### [YOUR TASK]
Copy the data as given. No line may be skipped.

### [GIVEN DATA]
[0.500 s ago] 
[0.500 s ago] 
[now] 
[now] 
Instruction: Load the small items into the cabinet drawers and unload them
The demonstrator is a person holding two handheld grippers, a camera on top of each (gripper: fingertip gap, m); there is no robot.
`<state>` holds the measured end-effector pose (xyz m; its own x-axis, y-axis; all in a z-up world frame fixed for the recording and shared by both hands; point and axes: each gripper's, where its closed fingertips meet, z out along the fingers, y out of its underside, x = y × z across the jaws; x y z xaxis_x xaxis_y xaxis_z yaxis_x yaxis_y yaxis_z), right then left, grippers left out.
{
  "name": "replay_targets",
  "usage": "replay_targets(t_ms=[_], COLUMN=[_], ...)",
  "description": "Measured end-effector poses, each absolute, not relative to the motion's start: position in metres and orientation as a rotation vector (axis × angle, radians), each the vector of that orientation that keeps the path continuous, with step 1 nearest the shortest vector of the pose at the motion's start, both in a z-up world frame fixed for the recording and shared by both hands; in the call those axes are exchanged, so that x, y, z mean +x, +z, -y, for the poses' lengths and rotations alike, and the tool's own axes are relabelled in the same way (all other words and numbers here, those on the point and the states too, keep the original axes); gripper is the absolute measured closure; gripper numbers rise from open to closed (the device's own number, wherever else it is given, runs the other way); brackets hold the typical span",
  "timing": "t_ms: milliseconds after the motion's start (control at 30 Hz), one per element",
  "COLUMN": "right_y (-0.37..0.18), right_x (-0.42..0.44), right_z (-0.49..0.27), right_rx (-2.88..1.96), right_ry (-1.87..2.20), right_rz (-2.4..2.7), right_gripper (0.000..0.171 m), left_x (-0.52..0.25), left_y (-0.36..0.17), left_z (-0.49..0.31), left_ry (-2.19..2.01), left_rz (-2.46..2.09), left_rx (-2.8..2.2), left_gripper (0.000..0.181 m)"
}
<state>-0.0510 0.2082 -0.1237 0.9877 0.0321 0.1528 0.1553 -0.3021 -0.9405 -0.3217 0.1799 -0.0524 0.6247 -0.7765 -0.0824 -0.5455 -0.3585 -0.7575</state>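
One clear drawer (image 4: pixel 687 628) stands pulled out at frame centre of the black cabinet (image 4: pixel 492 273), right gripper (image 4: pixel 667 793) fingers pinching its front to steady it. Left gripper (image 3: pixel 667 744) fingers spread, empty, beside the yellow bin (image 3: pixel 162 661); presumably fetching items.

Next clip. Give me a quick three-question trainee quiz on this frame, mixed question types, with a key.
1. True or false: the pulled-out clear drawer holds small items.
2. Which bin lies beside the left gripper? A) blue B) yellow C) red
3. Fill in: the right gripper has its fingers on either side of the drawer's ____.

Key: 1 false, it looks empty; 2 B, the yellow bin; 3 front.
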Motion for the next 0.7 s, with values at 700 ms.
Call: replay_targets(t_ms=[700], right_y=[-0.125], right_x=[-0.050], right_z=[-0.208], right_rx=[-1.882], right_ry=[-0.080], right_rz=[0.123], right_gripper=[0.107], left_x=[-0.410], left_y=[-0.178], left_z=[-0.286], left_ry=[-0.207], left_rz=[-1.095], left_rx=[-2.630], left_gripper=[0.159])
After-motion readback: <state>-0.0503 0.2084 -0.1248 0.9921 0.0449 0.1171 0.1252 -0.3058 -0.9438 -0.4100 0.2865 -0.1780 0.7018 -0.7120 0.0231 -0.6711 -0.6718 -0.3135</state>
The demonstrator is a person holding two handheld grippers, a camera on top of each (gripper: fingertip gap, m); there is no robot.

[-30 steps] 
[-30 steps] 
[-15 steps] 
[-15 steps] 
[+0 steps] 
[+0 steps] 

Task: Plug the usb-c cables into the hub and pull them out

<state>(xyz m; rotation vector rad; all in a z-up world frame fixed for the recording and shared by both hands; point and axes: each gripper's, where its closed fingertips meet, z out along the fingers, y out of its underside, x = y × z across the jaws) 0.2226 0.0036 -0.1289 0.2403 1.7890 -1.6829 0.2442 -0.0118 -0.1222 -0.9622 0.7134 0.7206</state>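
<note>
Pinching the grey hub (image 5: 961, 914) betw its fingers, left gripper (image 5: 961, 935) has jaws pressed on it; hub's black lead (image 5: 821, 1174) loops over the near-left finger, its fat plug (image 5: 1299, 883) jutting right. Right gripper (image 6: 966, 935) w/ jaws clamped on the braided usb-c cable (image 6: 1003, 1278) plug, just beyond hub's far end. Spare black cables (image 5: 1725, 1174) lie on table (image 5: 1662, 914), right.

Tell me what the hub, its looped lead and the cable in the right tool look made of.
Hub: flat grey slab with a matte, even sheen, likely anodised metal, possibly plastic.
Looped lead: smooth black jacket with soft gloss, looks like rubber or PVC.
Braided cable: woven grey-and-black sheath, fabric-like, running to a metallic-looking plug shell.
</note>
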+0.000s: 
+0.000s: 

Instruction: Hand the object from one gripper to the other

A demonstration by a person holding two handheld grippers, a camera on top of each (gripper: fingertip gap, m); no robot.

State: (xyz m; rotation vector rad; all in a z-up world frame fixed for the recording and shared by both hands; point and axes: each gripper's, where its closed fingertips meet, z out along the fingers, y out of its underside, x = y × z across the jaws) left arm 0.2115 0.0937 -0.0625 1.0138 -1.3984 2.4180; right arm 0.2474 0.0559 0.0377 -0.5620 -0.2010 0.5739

### [EXERCISE RESPONSE]
[0.500 s ago] 
[0.500 s ago] 
[now] 
[now] 
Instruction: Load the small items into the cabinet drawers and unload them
The demonstrator is a person holding two handheld grippers, a camera on top of each (gripper: fingertip gap, m); there is no robot.
`<state>` holds the measured end-effector pose (xyz m; its own x-axis, y-axis; all in a z-up world frame fixed for the recording and shared by both hands; point and axes: each gripper's, where its closed fingertips meet, z out along the fingers, y out of its underside, x = y × z across the jaws; x y z xaxis_x xaxis_y xaxis_z yaxis_x yaxis_y yaxis_z), right then left, grippers left out.
{
  "name": "replay_targets",
  "usage": "replay_targets(t_ms=[_], COLUMN=[_], ...)",
  "description": "Measured end-effector poses, each absolute, not relative to the motion's start: position in metres and orientation as a rotation vector (axis × angle, radians), each the vector of that orientation that keeps the path continuous, with step 1 nearest the shortest vector of the pose at the motion's start, both in a z-up world frame fixed for the recording and shared by both hands; in the call those axes are exchanged, so that x, y, z mean +x, +z, -y, for the poses' lengths and rotations alike, and the tool's own axes are relabelled in the same way (all other words and numbers here, those on the point and the states too, keep the original axes); gripper is the absolute measured closure; gripper numbers rise from open to closed (the device's own number, wherever else it is given, runs the other way); brackets hold the typical span",
  "timing": "t_ms: milliseconds after the motion's start (control at 30 Hz), one per element",
  "COLUMN": "right_y (-0.37..0.18), right_x (-0.42..0.44), right_z (-0.49..0.27), right_rx (-2.88..1.96), right_ry (-1.87..2.20), right_rz (-2.4..2.7), right_gripper (0.000..0.171 m), left_x (-0.52..0.25), left_y (-0.36..0.17), left_z (-0.49..0.31), left_ry (-2.19..2.01), left_rz (-2.46..2.09), left_rx (-2.8..2.2), left_gripper (0.000..0.181 m)"
}
<state>-0.0510 0.2082 -0.1237 0.9877 0.0321 0.1528 0.1553 -0.3021 -0.9405 -0.3217 0.1799 -0.0524 0.6247 -0.7765 -0.0824 -0.5455 -0.3585 -0.7575</state>
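One clear drawer (image 4: pixel 687 628) stands pulled out at frame centre of the black cabinet (image 4: pixel 492 273), right gripper (image 4: pixel 667 793) fingers pinching its front to steady it. Left gripper (image 3: pixel 667 744) fingers spread, empty, beside the yellow bin (image 3: pixel 162 661); presumably fetching items.

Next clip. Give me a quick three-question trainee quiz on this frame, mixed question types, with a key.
1. True or false: the pulled-out clear drawer holds small items.
2. Which bin lies beside the left gripper? A) blue B) yellow C) red
3. Fill in: the right gripper has its fingers on either side of the drawer's ____.

Key: 1 false, it looks empty; 2 B, the yellow bin; 3 front.
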Motion for the next 0.7 s, with values at 700 ms.
Call: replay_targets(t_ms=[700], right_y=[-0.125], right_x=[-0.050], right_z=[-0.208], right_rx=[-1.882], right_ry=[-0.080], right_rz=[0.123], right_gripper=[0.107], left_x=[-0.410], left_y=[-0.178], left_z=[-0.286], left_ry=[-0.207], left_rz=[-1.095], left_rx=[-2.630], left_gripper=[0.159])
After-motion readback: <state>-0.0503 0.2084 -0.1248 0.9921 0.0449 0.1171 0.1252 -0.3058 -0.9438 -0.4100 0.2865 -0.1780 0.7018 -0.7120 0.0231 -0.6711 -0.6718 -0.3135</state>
The demonstrator is a person holding two handheld grippers, a camera on top of each (gripper: fingertip gap, m); there is no robot.

[-30 steps] 
[-30 steps] 
[-15 steps] 
[-15 steps] 
[+0 steps] 
[+0 steps] 

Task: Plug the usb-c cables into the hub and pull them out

<state>(xyz m; rotation vector rad; all in a z-up world frame fixed for the recording and shared by both hands; point and axes: each gripper's, where its closed fingertips meet, z out along the fingers, y out of its underside, x = y × z across the jaws) 0.2226 0.0036 -0.1289 0.2403 1.7890 -1.6829 0.2442 -0.0118 -0.1222 -0.9622 0.7134 0.7206</state>
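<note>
Pinching the grey hub (image 5: 961, 914) betw its fingers, left gripper (image 5: 961, 935) has jaws pressed on it; hub's black lead (image 5: 821, 1174) loops over the near-left finger, its fat plug (image 5: 1299, 883) jutting right. Right gripper (image 6: 966, 935) w/ jaws clamped on the braided usb-c cable (image 6: 1003, 1278) plug, just beyond hub's far end. Spare black cables (image 5: 1725, 1174) lie on table (image 5: 1662, 914), right.

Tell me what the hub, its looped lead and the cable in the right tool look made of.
Hub: flat grey slab with a matte, even sheen, likely anodised metal, possibly plastic.
Looped lead: smooth black jacket with soft gloss, looks like rubber or PVC.
Braided cable: woven grey-and-black sheath, fabric-like, running to a metallic-looking plug shell.
</note>
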+0.000s: 
+0.000s: 

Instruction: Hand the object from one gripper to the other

A demonstration by a person holding two handheld grippers, a camera on top of each (gripper: fingertip gap, m); no robot.

State: (xyz m; rotation vector rad; all in a z-up world frame fixed for the recording and shared by both hands; point and axes: each gripper's, where its closed fingertips meet, z out along the fingers, y out of its underside, x = y × z across the jaws) left arm 0.2115 0.0937 -0.0625 1.0138 -1.3984 2.4180; right arm 0.2474 0.0559 0.0377 -0.5620 -0.2010 0.5739

That wraps up the exercise.